Des délits permettent déjà de poursuivre les militants ayant effectué ces actions, notamment celui de trouble au fonctionnement des installations d’aéronefs. Mais les militants peuvent contester, en arguant qu’ils ne souhaitaient pas troubler le trafic aérien, mais dénoncer ses conséquences climatiques. La création de ce nouveau délit vise à éviter cette échappatoire. « Il facilitera le travail de caractérisation du délit, entraînera une qualification automatique, explique Clara Gonzales. Ce sera plus facile de poursuivre et condamner. »

« C’est révoltant, que l’État choisisse de criminaliser les militants plutôt que d’écouter notre message, ajoute Audrey Boehly. D’autant plus qu’il a raté une opportunité historique avec la loi Climat. » En effet, les citoyens de la Convention citoyenne pour le climat proposaient d’interdire les vols aériens quand une alternative en train de moins de 4 heures existe. Le gouvernement a préféré 2 h 30, la mesure ne concernant alors plus que huit lignes. Au sortir du Sénat, qui a encore amoindri l’exigence, le texte ne vise plus que la seule liaison Bordeaux-Orly.
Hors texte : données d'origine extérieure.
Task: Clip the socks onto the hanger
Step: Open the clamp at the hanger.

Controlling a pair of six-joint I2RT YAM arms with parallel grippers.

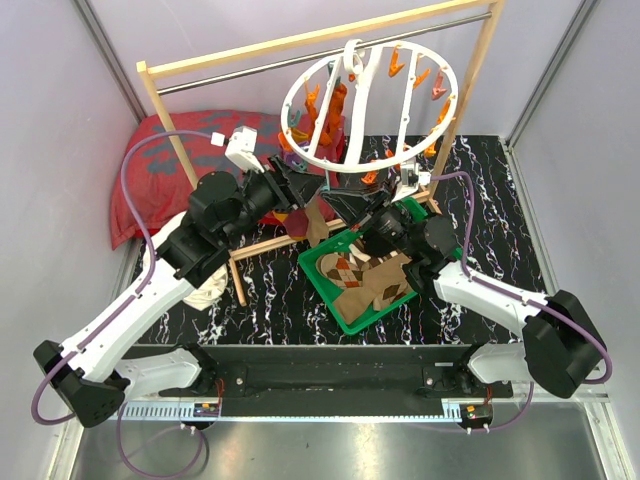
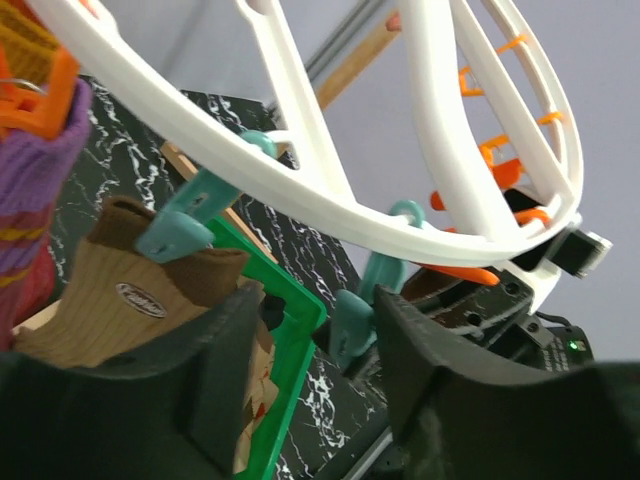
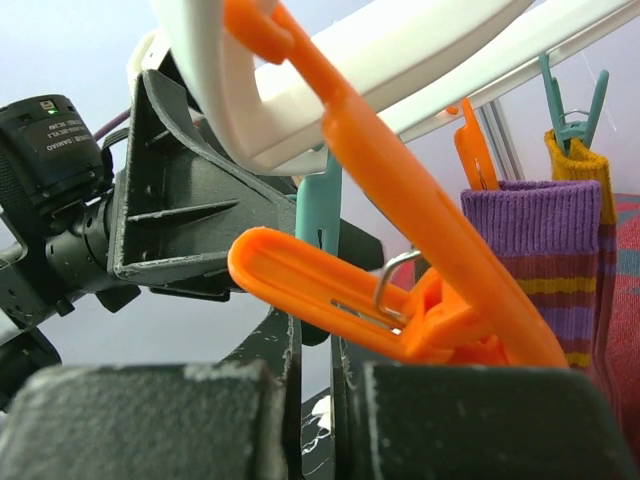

Les citoyens demandaient également l’interdiction des constructions ou extensions d’aéroports, mais les dérogations introduites font « qu’aucun projet d’extension en cours n’est remis en cause », déplore Audrey Boehly. Même l’annonce de l’abandon de l’extension de Roissy via le Terminal T4 a fait long feu. « Un mois après l’annonce de Barbara Pompili [ministre de la Transition écologique] en février, le président d’Aéroports de Paris a annoncé qu’il travaillait sur un nouveau projet en précisant que cela ne remettait pas en cause les perspectives de trafic. On est toujours sur le souhait de poursuivre la croissance du trafic aérien. Or, tout avion qui vole, ce sont des émissions supplémentaires », alerte-t-elle. L’Association internationale du transport aérien (IATA) compte d’ailleurs sur un quasi doublement du trafic d’ici 2039.

Manifestation contre le trafic aérien à l’aéroport Roissy-Charles de Gaulle, le 3 octobre 2020. © NnoMan/Reporterre

« Criminaliser davantage les militants écologistes »

Chez Greenpeace, on rappelle que le procédé, qui vise à décourager les actions de désobéissance civile, avait déjà été utilisé en 2015, avec la création d’un délit d’intrusion dans les centrales nucléaires. Le texte, à la rédaction très similaire, avait été surnommé « loi anti Greenpeace ». Mais l’ONG estime que le gouvernement actuel franchit, par la multiplication des mesures de ce type, un nouveau seuil. « L’inflation législative en matière de répression du champ social et associatif [2] est historique durant ce quinquennat, et de plus en plus inquiétante », estime Clara Gonzales.

D’autres mesures de la loi Sécurité globale, dénoncées par les ONG et qui avaient été retoquées par le Conseil constitutionnel, pourraient également revenir. La Lettre A a ainsi écrit, le 1er juillet dernier, que le gouvernement préparerait un nouveau projet de loi permettant entre autres l’utilisation des drones et caméras embarquées par les forces de l’ordre. C’est notamment leur utilisation en manifestation qui, dans ce cas, inquiète grandement les militants.

En attendant, ce mardi 6 juillet, c’est la question des intrusions sur les pistes des aéroports qui sera débattue à l’Assemblée nationale. Les députés communistes et France insoumise ont déposé des amendements de suppression de cet article 10. Ils dénoncent un « acharnement » via une énième mesure visant à « criminaliser davantage les militants écologistes ».